Modernize TF-IDF scoring: BM25, IDF smoothing, small-corpus behavior #31

@chigichan24

Description

@chigichan24

Why

  • scripts/knowledge-graph/tfidf.ts is a clean textbook TF-IDF (log(1+tf) * log(n/df) + L2 norm). It works, but session corpora are heterogeneous in length (a 2-turn session vs a 200-turn session) and that hurts both retrieval and clustering quality.
  • Specific weaknesses:
    • No IDF smoothing: log(n/df) is volatile on small corpora.
    • No length normalization beyond L2: long sessions still dominate similarity scores.
    • maxDf = max(2, floor(n*0.8)) collapses to 2 whenever n < 5, which is unhealthy on a small --sessions-dir.
    • Vocabulary admission is df ≥ 2, so a single rare typo that recurs in two sessions still enters the vocabulary.

What

  • Move to BM25 scoring (or equivalently TF-IDF with sublinear TF + length normalization controlled by k1, b).
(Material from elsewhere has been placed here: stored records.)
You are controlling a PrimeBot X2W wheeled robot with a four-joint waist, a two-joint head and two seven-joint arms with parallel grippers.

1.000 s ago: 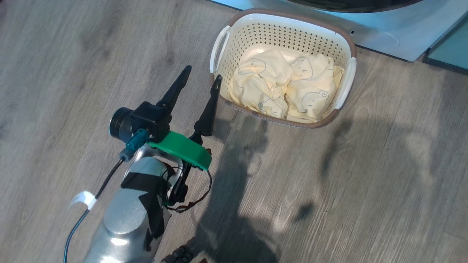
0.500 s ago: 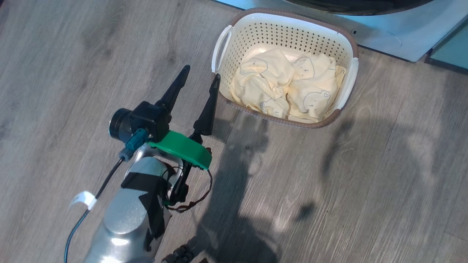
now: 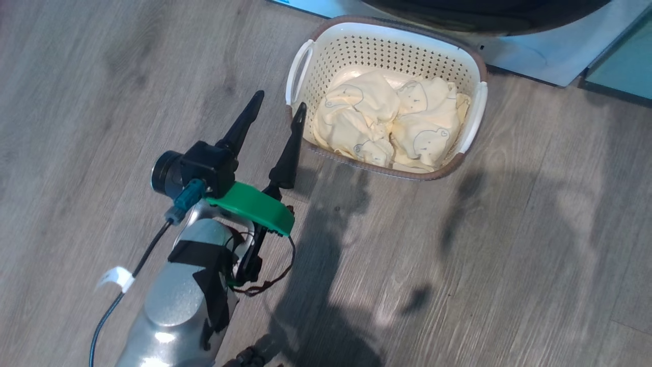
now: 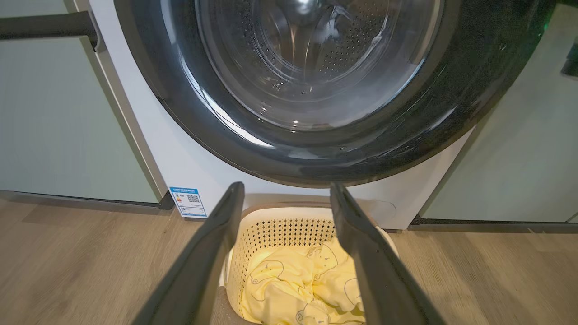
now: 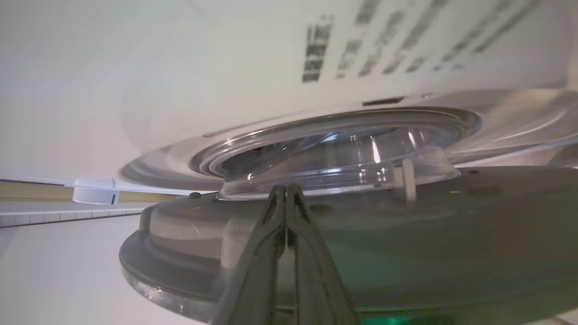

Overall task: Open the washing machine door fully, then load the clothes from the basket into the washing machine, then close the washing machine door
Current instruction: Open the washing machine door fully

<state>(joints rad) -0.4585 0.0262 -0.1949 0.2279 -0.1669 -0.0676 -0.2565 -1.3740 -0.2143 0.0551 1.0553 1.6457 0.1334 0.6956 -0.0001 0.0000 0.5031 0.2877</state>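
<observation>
Left of the basket (image 3: 387, 51), the wood floor (image 3: 102, 102) lies bare. The left fingers (image 3: 293, 135) hang spread and empty, one tip just outside the basket's near-left corner. Inside the basket, pale yellow clothes (image 3: 387, 127) lie crumpled. Behind it stands the washing machine (image 4: 149, 135), with the washing machine door (image 4: 216, 122) slightly ajar. The right fingers (image 5: 284, 216) are clenched on nothing at the door's grey inner face. Right of the basket, open floor runs to a pale green cabinet (image 3: 621, 66).
</observation>
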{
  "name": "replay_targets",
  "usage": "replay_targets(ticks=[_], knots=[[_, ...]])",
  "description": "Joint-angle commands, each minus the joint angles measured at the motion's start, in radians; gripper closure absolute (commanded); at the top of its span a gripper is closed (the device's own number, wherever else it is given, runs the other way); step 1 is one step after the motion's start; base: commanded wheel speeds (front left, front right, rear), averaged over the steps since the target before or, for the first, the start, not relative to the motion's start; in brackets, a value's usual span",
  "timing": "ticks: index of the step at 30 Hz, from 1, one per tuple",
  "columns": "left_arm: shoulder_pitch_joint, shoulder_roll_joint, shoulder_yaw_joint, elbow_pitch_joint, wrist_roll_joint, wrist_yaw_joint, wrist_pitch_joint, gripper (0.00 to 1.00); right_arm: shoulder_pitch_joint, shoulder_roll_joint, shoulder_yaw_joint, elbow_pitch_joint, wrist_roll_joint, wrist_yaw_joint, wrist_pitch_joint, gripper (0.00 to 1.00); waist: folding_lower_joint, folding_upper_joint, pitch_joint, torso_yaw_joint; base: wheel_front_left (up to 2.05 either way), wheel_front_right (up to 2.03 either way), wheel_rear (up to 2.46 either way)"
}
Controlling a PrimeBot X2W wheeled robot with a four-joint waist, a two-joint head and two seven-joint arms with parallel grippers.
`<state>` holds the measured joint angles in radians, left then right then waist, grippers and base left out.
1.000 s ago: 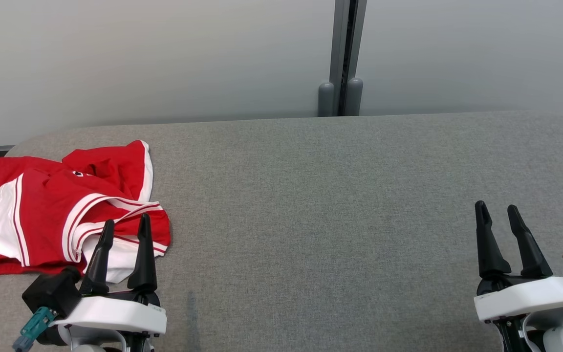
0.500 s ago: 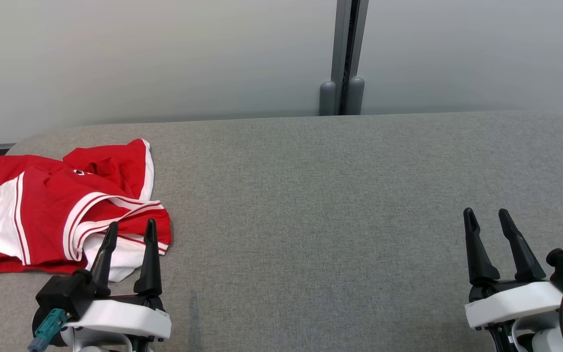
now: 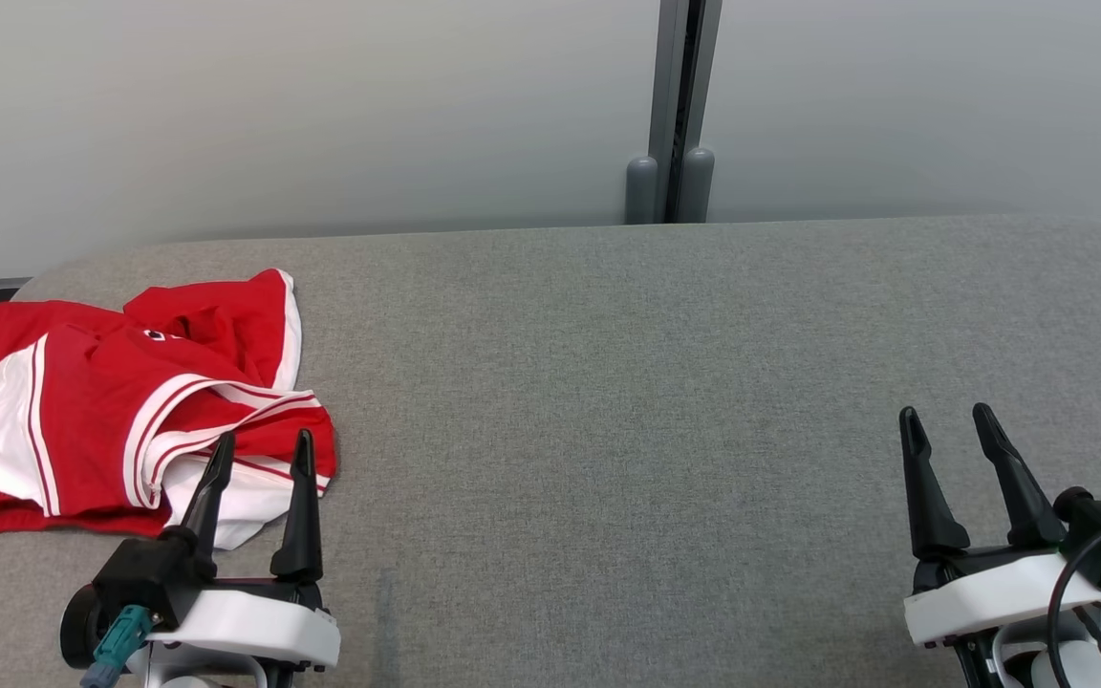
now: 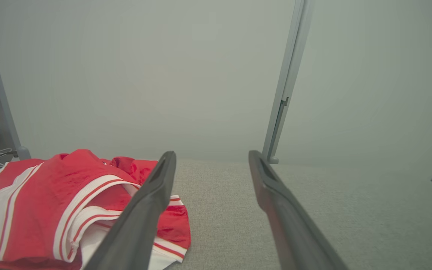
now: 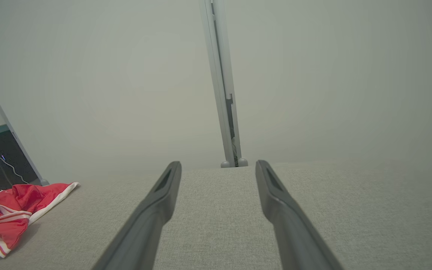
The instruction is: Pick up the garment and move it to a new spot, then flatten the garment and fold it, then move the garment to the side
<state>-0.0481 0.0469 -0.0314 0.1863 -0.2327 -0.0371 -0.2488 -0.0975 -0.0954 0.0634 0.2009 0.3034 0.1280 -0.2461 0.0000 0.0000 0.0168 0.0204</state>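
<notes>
Both arms have eased back toward 6 o'clock in the head view over the last second: the left claw (image 3: 264, 437) has also drifted a little toward 3 o'clock, and the right claw (image 3: 945, 411) has slid toward 9 o'clock, while the garment (image 3: 92, 401) has kept its place. That garment, red with white panels and red-and-white striped trim, lies crumpled in a loose heap on the grey table (image 3: 608, 401), out at 9 o'clock in the head view and close to the table's rounded far-left corner. The left claw sits at 7 o'clock, its two dark fingers spread apart and gripping nothing. Their tips point toward 12 o'clock and overlap the garment's near edge where the white hem shows. Whether they touch the cloth or hang just above it cannot be told. In the left wrist view one finger crosses in front of the garment's striped edge at 8 o'clock and the other stands over bare table. The right claw is at 4 o'clock in the head view, well apart from the garment, with its fingers likewise spread wide and empty over bare table. From the right wrist view the garment shows at 8 o'clock, far off to the side. Beyond the table's far edge stands a pale wall, split at 12 o'clock by a grey upright post (image 3: 680, 105).
</notes>
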Motion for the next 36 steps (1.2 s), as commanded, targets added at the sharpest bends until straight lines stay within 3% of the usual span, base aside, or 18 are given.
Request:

BM25 is the de-facto standard for short/long document mixes.
  • Add IDF smoothing: BM25-style log((n - df + 0.5) / (df + 0.5) + 1) so small corpora do not produce wildly unstable weights.
  • Reconsider maxDf for small n: keep ratio-based logic but introduce an absolute cap that does not collapse to 2 by default.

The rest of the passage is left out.